Des vaches qui se nourrissent. Des vaches de la ferme laitière Geranik en Ontario. Photo : Radio-Canada / Christine Tremblay

Dédommagements à long terme

Sans avancer de chiffre précis, la formation de gauche s'engage aussi à dédommager « pleinement et à long terme » les producteurs des pertes occasionnées par les trois derniers accords commerciaux signés. L'aide de 3,9 milliards promise par les libéraux dans le dernier budget est jugée inadéquate.

« Le programme d'investissement lié à l'AECG était une vraie farce et le montant proposé dans le budget 2019 est insuffisant », affirme Jagmeet Singh.

Le chef veut aussi garantir une meilleure réciprocité des normes entre les signataires d'ententes commerciales pour que les producteurs canadiens compétitionnent à armes égales avec ceux des autres pays.

Stratégique, le Québec

Si le NPD souhaite conserver ses 15 sièges au Québec, il devra se faire remarquer. Les sondages ne sont pas encourageants pour cette formation politique, dont le financement n'atteint pas les résultats souhaités. Tous les autres partis semblent bien décidés à faire des gains en territoire orange.
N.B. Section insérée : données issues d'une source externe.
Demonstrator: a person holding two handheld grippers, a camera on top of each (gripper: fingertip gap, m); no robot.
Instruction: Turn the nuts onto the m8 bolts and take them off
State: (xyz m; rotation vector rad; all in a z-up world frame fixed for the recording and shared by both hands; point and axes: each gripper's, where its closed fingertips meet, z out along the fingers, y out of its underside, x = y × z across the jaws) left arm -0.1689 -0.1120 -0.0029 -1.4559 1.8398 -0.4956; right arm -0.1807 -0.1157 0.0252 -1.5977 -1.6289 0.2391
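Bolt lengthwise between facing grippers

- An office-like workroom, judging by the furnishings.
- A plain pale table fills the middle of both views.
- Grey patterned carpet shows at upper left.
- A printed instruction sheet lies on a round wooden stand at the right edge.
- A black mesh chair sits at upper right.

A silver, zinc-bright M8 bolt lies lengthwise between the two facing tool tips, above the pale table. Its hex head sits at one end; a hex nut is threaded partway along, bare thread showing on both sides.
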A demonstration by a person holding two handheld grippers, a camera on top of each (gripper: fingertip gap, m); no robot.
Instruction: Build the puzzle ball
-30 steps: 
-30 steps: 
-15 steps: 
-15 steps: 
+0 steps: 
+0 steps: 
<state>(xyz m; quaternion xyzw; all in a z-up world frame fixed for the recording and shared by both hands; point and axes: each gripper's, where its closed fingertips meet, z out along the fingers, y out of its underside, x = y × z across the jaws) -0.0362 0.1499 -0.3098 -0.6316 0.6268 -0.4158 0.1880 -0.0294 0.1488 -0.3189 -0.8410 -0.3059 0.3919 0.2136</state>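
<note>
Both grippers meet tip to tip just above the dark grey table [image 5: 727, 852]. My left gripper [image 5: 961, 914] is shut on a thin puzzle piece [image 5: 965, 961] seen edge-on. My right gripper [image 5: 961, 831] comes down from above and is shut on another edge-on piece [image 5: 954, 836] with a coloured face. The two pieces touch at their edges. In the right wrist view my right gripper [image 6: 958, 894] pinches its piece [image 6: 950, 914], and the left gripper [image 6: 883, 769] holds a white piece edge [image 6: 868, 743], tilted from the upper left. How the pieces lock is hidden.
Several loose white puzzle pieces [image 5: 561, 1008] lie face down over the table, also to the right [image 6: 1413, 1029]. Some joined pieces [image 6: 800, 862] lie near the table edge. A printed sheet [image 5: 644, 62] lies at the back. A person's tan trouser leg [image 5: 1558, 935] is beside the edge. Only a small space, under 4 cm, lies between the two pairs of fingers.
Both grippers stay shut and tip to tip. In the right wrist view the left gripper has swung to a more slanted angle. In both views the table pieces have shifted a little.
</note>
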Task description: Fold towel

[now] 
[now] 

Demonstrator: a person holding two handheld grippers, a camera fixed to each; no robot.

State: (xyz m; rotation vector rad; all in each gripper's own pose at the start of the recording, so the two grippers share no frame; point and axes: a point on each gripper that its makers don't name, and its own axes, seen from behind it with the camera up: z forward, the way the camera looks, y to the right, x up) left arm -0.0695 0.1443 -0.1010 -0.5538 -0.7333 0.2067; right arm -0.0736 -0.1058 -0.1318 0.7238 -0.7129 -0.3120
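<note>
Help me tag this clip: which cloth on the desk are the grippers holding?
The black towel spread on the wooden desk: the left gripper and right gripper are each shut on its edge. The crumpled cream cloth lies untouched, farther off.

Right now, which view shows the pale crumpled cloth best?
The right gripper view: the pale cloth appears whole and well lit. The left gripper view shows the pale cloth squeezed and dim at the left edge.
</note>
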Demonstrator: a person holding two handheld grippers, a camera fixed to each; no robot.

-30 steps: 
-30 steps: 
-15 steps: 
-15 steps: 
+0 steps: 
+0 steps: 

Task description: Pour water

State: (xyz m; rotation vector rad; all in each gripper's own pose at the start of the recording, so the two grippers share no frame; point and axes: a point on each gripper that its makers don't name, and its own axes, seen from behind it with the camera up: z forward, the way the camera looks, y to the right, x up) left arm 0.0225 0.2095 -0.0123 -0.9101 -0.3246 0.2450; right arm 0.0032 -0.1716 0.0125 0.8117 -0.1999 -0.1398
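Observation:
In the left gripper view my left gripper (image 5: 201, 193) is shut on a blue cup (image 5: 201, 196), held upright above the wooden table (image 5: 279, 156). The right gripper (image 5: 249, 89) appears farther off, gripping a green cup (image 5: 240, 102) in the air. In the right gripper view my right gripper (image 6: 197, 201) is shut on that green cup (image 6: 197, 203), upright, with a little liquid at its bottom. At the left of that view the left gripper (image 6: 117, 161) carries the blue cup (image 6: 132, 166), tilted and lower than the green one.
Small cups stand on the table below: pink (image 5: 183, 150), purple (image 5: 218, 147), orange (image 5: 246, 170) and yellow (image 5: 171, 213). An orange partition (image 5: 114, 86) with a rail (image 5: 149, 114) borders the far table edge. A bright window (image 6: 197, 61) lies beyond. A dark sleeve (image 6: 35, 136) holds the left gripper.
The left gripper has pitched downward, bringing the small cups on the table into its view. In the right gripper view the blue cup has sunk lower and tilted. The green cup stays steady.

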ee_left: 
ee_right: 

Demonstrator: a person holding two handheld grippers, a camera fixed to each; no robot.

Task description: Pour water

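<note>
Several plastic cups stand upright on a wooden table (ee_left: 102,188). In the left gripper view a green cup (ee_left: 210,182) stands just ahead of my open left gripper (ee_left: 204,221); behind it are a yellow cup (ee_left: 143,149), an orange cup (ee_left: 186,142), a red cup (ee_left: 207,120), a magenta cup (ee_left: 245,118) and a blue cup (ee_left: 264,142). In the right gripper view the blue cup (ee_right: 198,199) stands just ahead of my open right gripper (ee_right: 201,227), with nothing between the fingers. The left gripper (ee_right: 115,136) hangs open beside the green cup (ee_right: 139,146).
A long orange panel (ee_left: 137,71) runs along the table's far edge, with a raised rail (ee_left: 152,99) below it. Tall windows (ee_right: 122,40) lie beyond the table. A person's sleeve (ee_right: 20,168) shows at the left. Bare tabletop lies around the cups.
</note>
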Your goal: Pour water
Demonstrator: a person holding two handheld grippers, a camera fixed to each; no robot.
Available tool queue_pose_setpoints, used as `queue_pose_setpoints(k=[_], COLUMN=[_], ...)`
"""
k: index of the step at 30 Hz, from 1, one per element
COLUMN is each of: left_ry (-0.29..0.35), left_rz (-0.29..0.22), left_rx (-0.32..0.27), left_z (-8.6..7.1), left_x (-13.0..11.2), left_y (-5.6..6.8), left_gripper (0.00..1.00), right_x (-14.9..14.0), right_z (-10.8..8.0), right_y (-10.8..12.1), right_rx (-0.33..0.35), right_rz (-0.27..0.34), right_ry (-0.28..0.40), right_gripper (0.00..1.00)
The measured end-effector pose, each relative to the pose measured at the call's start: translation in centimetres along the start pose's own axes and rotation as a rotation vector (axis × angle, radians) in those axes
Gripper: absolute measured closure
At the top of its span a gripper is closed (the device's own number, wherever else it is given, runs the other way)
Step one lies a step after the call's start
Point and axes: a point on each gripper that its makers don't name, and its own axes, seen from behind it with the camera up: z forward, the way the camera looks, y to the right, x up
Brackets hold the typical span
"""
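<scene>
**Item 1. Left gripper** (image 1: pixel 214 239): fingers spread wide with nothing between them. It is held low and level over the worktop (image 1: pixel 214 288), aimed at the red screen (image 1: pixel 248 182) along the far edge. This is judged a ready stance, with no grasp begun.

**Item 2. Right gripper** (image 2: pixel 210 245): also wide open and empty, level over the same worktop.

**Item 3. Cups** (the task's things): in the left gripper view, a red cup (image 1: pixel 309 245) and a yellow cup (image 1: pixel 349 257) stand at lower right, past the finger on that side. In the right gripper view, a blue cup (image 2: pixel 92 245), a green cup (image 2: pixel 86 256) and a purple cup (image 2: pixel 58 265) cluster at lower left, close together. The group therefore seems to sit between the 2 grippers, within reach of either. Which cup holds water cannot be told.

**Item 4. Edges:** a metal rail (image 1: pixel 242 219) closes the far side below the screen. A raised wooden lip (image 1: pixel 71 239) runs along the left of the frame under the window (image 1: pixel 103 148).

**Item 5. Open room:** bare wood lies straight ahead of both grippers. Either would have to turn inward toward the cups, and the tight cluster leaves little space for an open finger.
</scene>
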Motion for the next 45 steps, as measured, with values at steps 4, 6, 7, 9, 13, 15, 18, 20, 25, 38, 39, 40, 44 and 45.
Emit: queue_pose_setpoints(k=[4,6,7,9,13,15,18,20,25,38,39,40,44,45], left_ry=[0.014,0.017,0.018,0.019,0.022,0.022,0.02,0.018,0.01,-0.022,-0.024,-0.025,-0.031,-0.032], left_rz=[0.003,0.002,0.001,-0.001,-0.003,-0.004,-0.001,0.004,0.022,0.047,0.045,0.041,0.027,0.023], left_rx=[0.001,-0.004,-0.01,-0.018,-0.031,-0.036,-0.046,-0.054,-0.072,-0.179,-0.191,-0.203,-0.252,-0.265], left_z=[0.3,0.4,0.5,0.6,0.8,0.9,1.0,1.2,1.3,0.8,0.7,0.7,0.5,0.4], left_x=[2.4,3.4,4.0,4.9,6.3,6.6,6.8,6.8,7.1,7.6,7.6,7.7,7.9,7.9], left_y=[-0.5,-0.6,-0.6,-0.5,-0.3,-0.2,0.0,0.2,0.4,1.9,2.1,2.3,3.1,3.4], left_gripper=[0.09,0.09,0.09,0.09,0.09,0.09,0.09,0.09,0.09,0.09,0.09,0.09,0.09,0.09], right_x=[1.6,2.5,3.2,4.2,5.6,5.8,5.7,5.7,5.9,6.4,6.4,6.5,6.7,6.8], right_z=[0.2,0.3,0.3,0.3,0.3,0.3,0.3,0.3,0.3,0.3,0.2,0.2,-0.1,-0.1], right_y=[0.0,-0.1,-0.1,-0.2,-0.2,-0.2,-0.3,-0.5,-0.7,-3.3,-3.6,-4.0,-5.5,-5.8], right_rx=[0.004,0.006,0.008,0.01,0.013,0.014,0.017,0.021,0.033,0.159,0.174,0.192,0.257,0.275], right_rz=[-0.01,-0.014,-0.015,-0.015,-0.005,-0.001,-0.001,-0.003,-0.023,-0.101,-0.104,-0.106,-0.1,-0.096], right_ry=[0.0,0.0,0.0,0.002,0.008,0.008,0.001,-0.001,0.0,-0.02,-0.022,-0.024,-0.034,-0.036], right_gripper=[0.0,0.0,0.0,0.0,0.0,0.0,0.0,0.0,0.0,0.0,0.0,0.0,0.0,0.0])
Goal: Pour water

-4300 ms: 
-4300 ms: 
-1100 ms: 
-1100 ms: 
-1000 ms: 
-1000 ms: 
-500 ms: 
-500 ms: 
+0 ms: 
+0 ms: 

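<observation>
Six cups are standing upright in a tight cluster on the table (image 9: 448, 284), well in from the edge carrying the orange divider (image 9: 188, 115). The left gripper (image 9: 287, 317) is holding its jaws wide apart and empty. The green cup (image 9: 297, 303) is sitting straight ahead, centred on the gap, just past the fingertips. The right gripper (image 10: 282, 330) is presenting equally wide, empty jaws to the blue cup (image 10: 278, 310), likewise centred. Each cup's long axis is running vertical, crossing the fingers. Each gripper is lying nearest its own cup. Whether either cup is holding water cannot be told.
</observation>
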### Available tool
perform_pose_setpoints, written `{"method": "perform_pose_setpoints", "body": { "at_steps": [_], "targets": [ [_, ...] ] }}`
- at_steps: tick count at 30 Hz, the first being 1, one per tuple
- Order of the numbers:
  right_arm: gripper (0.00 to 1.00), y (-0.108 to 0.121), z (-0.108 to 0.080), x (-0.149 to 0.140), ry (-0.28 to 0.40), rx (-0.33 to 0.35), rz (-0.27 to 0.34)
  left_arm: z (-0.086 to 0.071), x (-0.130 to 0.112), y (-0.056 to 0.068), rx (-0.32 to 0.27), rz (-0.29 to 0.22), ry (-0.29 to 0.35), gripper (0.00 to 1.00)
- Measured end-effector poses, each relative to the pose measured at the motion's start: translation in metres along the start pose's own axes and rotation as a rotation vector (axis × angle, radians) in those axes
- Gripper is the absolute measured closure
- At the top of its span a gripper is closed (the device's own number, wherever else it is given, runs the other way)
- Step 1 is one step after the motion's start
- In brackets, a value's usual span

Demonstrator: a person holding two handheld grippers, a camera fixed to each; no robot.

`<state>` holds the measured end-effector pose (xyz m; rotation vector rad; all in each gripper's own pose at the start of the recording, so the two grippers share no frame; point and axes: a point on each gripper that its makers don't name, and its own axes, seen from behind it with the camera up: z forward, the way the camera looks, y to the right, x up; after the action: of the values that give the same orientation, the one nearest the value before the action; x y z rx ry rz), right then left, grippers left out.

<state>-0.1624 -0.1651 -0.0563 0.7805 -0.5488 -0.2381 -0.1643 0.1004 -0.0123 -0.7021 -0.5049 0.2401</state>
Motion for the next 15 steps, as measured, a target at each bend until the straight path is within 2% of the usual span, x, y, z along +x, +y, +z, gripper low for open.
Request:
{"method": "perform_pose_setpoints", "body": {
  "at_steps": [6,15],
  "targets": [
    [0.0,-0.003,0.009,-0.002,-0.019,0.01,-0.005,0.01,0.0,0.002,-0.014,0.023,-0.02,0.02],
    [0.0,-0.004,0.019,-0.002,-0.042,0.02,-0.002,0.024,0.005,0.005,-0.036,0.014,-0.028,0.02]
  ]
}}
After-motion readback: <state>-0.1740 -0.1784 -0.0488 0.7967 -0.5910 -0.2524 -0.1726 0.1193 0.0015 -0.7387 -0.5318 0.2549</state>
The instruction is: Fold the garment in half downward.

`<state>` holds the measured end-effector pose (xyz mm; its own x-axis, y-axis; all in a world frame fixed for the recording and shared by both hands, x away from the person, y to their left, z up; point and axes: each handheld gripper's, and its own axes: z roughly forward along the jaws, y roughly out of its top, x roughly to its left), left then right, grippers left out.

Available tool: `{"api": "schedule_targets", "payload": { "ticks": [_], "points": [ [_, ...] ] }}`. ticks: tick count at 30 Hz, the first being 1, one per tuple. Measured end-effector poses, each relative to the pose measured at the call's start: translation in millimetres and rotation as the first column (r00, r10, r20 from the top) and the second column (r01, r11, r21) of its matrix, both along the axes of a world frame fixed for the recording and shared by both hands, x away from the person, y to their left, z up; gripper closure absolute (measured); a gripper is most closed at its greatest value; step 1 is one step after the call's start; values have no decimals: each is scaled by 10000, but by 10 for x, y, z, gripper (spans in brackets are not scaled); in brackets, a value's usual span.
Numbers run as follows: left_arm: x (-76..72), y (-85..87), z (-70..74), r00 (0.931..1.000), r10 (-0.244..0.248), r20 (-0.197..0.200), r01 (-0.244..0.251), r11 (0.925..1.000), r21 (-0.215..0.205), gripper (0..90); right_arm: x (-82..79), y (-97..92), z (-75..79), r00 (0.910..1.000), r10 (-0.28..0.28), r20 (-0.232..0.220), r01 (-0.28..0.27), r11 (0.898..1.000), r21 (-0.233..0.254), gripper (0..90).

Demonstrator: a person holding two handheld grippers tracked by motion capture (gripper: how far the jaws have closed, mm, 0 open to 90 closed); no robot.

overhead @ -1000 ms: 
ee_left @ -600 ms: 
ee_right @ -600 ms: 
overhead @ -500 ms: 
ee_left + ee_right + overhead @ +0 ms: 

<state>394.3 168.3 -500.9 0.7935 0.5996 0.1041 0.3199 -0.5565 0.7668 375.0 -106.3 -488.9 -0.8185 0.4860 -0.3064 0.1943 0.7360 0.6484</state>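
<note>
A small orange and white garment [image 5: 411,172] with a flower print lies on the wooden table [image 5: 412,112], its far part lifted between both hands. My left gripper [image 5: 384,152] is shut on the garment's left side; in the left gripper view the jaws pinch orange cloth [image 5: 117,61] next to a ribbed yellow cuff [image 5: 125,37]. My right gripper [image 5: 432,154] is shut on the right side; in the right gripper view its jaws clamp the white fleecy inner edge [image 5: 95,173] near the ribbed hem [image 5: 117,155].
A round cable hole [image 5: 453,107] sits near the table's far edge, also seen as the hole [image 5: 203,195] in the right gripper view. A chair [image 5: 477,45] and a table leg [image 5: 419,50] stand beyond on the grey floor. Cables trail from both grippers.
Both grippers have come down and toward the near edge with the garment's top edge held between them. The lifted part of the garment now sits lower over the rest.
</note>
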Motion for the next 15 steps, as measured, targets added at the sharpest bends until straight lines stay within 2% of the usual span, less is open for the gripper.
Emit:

La nomination d'Alexandre Boulerice, une figure connue, comme chef adjoint du parti vise à cultiver la relation avec l'électorat québécois. La formation annoncera une série d'engagements spécifiques au Québec d'ici la fête nationale, le 24 juin.

M. Boulerice a indiqué qu'il misera sur un programme vert pour interpeller les citoyens de la province. Le NPD a notamment promis, en février, de bannir les plastiques à usage unique d'ici trois ans.